EMPLOYMENT AND CONFIDENTIALITY AGREEMENT
THIS EMPLOYMENT AND CONFIDENTIALITY AGREEMENT (this "Agreement") is made
between Synagro - WWT, Inc. ("Synagro "), a Maryland corporation with its
principal place of business at 0000 Xxxxxxxx Xxxx., Xxxxxxxxxxxx, XX. 00000, and
XXXXX X. XXXXXXXXXX, residing at 00 Xxxxxxxxx Xxxx, Xxxxxx, XX
06820.("XXXXXXXXXX").
WHEREAS, Synagro Technologies, Inc. ("Synagro Technologies") has purchased
all the outstanding capital stock of Wheelabrator Water Technologies, Inc., a
Maryland corporation, and various other Waste Management subsidiaries
(collectively "BIO GRO") pursuant to the terms of that certain Stock Purchase
Agreement (the "Stock Purchase Agreement") by and between Synagro Technologies
and Waste Management, Inc. xx.xx., dated August 14, 2000 (the "Closing Date");
WHEREAS, XXXXXXXXXX, Synagro and BIO GRO desire and agree to dissolve any
prior employment relationship that may have existed between BIO GRO and
XXXXXXXXXX prior to Synagro Technologies' acquisition of BIO GRO and formalize
the employment relationship that commenced between Synagro or one of its related
companies (collectively referred to herein as "SYNAGRO"), and XXXXXXXXXX
beginning upon the acquisition of BIO GRO by Synagro Technologies.
NOW, THEREFORE, in consideration of the promises and mutual covenants
herein contained, and other good and valuable consideration, the receipt and
sufficiency of which is hereby acknowledged, it is mutually covenanted and
agreed by and between the parties as follows.
1. BASE COMPENSATION. For the services rendered by XXXXXXXXXX to
SYNAGRO, SYNAGRO, effective September 1, 2001, shall pay XXXXXXXXXX a base
salary at the rate of $177,718 per year (the "Base Compensation"), which will be
reviewed annually in the second quarter each year and may be increased from time
to time. Base Compensation shall be reviewed annually and increased based on
individual and company performance and is paid in equal installments in
accordance with SYNAGRO's pay policy, but not less frequently than monthly.

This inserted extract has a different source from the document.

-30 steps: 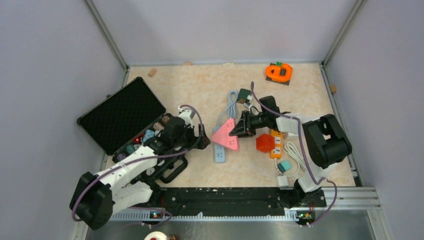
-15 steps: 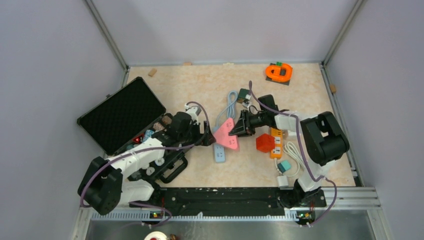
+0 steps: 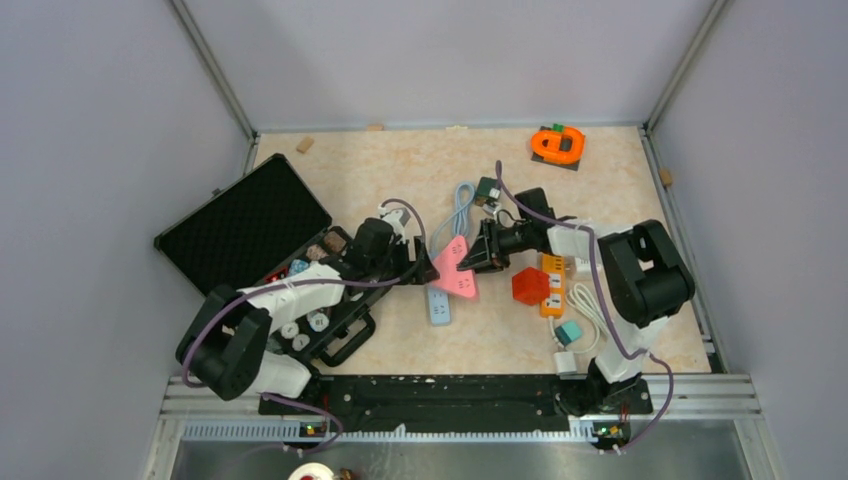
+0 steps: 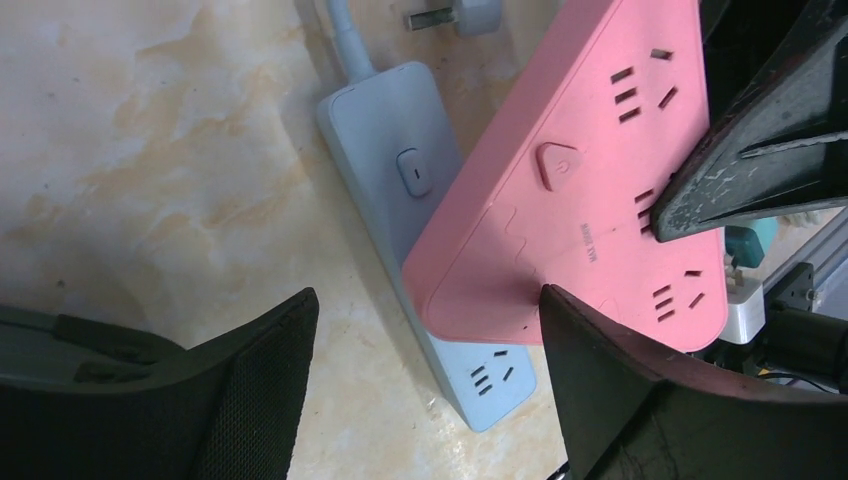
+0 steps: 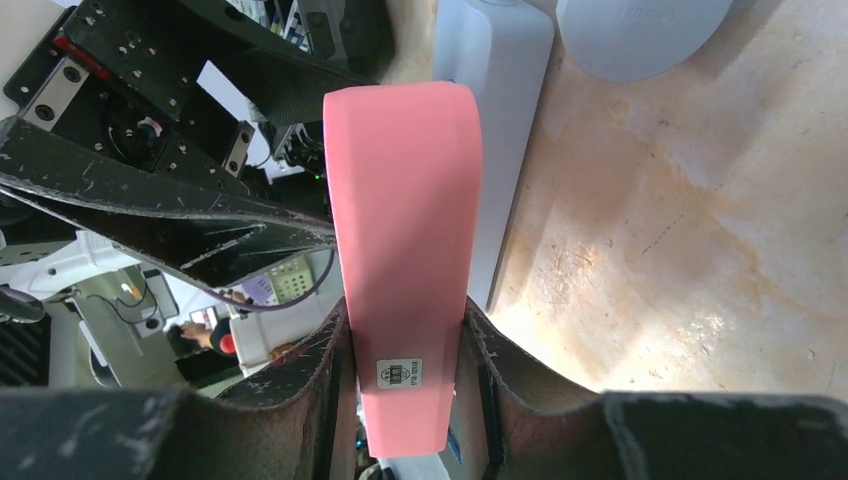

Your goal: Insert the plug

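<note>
- At the middle of the desk [image 3: 370, 170], the right hand [image 3: 472, 260] is clamped narrow on the pink power strip [image 3: 456, 270]. In the right wrist view the strip shows edge-on, with a finger pressed to each flat face.
- In the left wrist view, one right-hand finger [image 4: 760, 150] lies on the strip's socketed top face.
- The pink power strip overlaps the blue-grey power strip [image 3: 440, 306], which lies flat on the desk beneath it.
- The left hand [image 3: 414, 268] stands wide and holds nothing. Its jaws straddle the pink strip's rounded corner and the blue-grey strip's body.
- One left finger [image 4: 620, 390] sits right at the pink strip's edge, though contact cannot be told. The other hangs over bare desk.
- A small white plug [image 4: 462, 14] with a metal pin lies on the desk just beyond the blue-grey strip's cable end.
- Bare desk opens beyond the strips toward the back edge.
- Closer in, the open black case [image 3: 245, 230] lies against the left arm. A red hexagonal block [image 3: 530, 286] and an orange power strip [image 3: 552, 287] sit just beside the right arm.
</note>
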Robot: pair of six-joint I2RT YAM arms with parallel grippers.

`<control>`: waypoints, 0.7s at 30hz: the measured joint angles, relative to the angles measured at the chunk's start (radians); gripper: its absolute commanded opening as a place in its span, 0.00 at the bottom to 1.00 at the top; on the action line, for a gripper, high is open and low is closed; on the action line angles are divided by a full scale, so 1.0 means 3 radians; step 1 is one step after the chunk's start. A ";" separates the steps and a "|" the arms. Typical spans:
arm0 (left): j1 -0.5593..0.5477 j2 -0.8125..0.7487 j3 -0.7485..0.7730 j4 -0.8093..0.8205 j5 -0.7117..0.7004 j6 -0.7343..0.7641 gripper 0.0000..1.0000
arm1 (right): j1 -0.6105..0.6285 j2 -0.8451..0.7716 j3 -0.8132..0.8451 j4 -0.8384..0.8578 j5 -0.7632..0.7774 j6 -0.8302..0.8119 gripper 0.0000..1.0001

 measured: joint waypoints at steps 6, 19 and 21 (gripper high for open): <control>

2. INCENTIVE COMPENSATION AND BONUSES. In addition to the Base
Compensation, XXXXXXXXXX shall also receive or be eligible to receive
additional compensation in the form of incentive compensation and bonuses as
follows:
(a) INCENTIVE COMPENSATION. In connection with this Employment
Agreement, XXXXXXXXXX has been granted an option to purchase 50,000 shares (for
a total of 320,000 shares) of Synagro Technologies common stock, par value $.002
per share, at an exercise price of $2.50 per share.
(b) BONUSES. XXXXXXXXXX will be eligible to participate in the
SYNAGRO bonus program that may be established from time to time. Such bonus
program changes from time to time and SYNAGRO makes no guarantee that any bonus
shall be paid. Any such bonus paid will be discretionary and based on the
financial performance of the companies and XXXXXXXXXX'x individual job
performance as determined by SYNAGRO management. XXXXXXXXXX will be eligible to
participate in the bonus program at the Division President level.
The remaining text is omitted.